### What you are asked to do
Go through the material line by line and tally those containing the string "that". Only the tally is wanted.

### Recorded data
───

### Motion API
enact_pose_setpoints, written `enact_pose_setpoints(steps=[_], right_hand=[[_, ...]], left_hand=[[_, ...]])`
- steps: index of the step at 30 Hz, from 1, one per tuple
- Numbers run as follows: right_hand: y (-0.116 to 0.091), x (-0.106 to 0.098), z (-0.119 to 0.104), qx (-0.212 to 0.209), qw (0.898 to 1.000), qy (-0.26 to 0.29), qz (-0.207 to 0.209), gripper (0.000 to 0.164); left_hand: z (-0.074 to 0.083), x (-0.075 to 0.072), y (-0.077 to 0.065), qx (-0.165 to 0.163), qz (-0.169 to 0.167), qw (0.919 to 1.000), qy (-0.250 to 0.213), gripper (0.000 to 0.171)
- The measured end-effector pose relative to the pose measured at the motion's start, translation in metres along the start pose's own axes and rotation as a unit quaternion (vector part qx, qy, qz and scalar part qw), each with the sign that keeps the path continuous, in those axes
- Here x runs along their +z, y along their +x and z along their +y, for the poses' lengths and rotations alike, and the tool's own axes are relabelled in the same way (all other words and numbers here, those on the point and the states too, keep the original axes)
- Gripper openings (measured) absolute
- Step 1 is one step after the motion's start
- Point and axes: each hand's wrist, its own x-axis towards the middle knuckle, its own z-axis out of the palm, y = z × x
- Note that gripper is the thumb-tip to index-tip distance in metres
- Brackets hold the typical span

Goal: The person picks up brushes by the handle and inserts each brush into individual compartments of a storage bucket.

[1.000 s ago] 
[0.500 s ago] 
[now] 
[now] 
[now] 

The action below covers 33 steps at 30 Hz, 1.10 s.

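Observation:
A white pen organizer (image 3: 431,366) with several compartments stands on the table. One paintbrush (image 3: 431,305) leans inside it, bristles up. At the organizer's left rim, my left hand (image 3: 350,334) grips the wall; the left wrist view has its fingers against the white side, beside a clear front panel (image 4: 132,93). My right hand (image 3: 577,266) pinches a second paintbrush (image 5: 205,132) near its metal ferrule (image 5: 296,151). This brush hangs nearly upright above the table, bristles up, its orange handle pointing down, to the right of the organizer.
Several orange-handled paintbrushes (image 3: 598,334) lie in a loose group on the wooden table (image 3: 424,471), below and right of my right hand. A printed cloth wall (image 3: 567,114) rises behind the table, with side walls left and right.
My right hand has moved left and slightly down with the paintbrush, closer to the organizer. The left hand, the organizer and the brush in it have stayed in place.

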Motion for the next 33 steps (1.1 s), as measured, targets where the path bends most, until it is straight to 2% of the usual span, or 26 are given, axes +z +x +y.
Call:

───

### Exercise answer
2